Every line of the data below should be repeated exactly, and no picture should be copied.

++++ AVAILABLE DATA ++++

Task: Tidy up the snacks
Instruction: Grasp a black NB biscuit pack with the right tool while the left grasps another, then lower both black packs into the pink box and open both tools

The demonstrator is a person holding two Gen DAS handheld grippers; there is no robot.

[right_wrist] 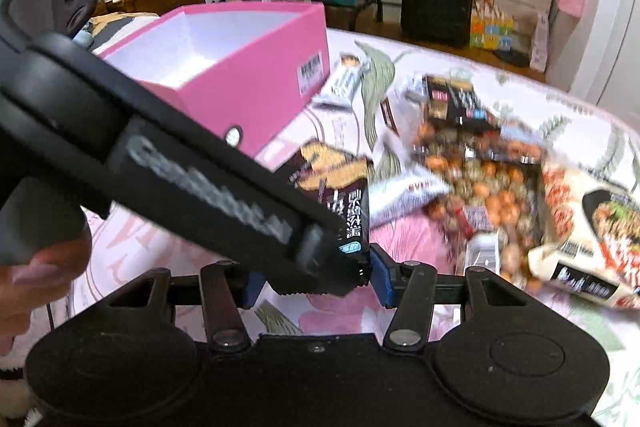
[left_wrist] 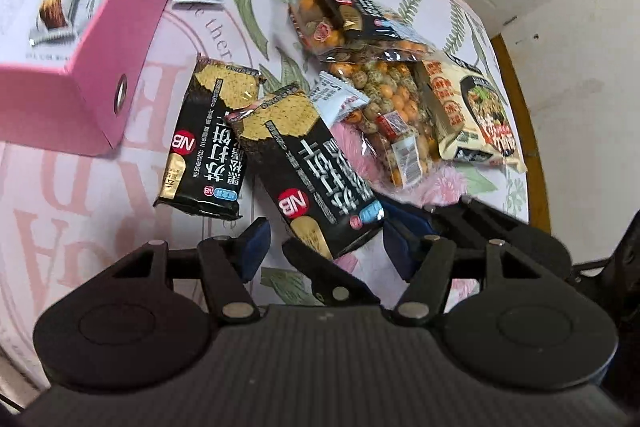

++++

### YOUR RESPONSE
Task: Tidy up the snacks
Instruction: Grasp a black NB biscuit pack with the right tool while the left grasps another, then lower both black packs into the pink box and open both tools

The demonstrator is a person holding two Gen DAS handheld grippers; there is no robot.

[right_wrist] 
[left_wrist] 

The exercise is finished.